From television bombardments of gruesome attacks on those “Most Nasty, Extreme, Bloody, Wild, blah, blah, blah…Caught on Tape” shows to movies like “Jaws” and “Deep Blue Sea”, it seems that popular entertainment would have us believe that we are taking our lives in our hands every time we go for a swim or get near water in any way.
But are we really? According to statistics from the International Shark Attack File, it would seem that the chances are pretty slim. The ISAF is a record database provided by the Florida Museum of Natural History that includes a near comprehensive record of shark attack activity for the last 50 years.

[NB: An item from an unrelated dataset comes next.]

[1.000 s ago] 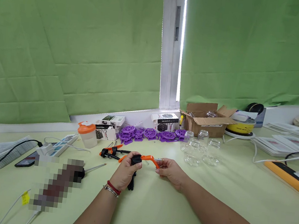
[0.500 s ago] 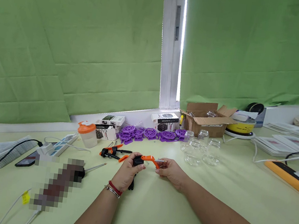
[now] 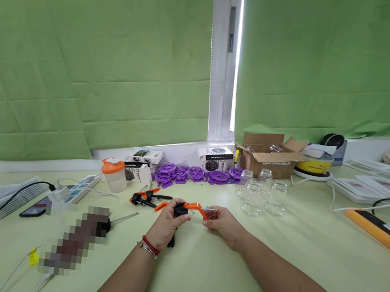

In 2009, according to the ISAF, there were 61 recorded attacks, 5 of which were fatal. Given the approximate number of 6 billion people who inhabit this planet, the odds then are about 98 million to 1 of getting attacked and 1,200 million to 1 of dying from it.
The chance of being attacked, however, varies directly with one’s relative location as compared to where sharks are found. Obviously, if one spends their entire life in the city, their chances are drastically smaller than one who spends their time primarily in open-ocean based activities.
The ISAF has created a list of the top 10 most shark attack prone areas in the last 10 years. Their findings for total shark attack numbers around the world reaches 700 total attacks over those 10 years.
The state of Florida is at the top of the list, recording 294 total attacks, 19 of those in 2009. Given 18.5 million people as an approximate population of Florida, if you reside in the Sunshine State your odds of attack become 973,684 to 1.
The next on the list is the vast continent of Australia which recorded 99 total attacks for the years on file and whose residents have 1.1 million to 1 odds of being attacked.
The list is rounded out with Hawaii, South Africa, California, Brazil, Mexico, Reunion Island, and, finally, New Zealand, the last attack occurring there in 2007, the only one of that year, giving New Zealand residents 2007 odds of 4 million to 1.
Although the threat of a shark attack is present, the odds of it actually happening seem to pale in comparison with the joy that one can find from taking a nice, relaxing swim to escape the heat of the day or seeing a beautifully bright colored fish as you snorkel in turquoise colored water near a coral reef.
Leave the worries to the people getting sunburns on the beach.